In what would become a decision that changed the future of their land, Ann and Brian Clarke, made the decision to protect their 95-acre property along the West Canada Creek in the Town of Russia.
The land has been in the family since 1929 and is part of an area along the West Canada Creek which has remained remarkably unchanged since the 19th century.
Cows roam in the pasture, West Canada Creek flows gently by, and the steep forested ridge stands sentinel. Partridge Hill Road, which divides the property, remains a dirt road, which adds to the pastoral character.
Generations who care
A number of years before the Clarkes were encouraged by their longtime neighbor, the late Nelson Adams, to join him in the effort to preserve the character of the West Canada Creek and its surroundings.
Those initial conversations were important as the family considered what the future might be for the area.
The matriarch of the family, 93-year-old Ann Clarke, explained that “We love this place, it is where our family comes together every summer and knowing it is going to stay this way forever was what we all wanted.”
Now a third-generation owner, Liza Clarke, notes how special the area is for so many people. “It’s a wonderful road, two miles long, with ponds and brooks and meadows and woods. People come from far and wide to walk or bicycle it.”
Other Clarke family members share their perspective. Living on the property full-time, David Esterly and Marietta Von Bernuth, have both a strong conservation ethic and a deep connection to the property.

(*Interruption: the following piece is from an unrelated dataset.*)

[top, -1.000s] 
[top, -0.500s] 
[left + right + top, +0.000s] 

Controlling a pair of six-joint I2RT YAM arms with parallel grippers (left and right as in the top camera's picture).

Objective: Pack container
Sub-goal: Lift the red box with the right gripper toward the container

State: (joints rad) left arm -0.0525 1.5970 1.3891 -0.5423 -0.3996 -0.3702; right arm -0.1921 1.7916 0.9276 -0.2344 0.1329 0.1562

“We lived in England for many years because of our jobs,” says Marietta, “where the open countryside is protected by law. This is the reason the European landscape retains its ageless beauty. It seemed the most natural thing in the world to support this kind of preservation locally here in upstate New York.”
It’s a neighborhood thing
Marietta explains that “the feeling you get [when conserving your land] is not restricting or confining, but liberating. You no longer have to worry that the pleasures of this landscape will be lost to our children or grandchildren, or to anyone else who will walk the road in years to come.”
Over the years, with the leadership of Nelson Adams and the Clarke family, many neighboring landowners have also protected their properties.
Because of their vision, nearly all of the land on both sides of the West Canada Creek, from the spillway bridge to the bridge over Rt. 28, has been protected.
It’s a neighborhood effort that involves both large and small properties. Combined they have a significant conservation impact—protecting the clean water of West Canada Creek and the rural character that the neighbors treasure.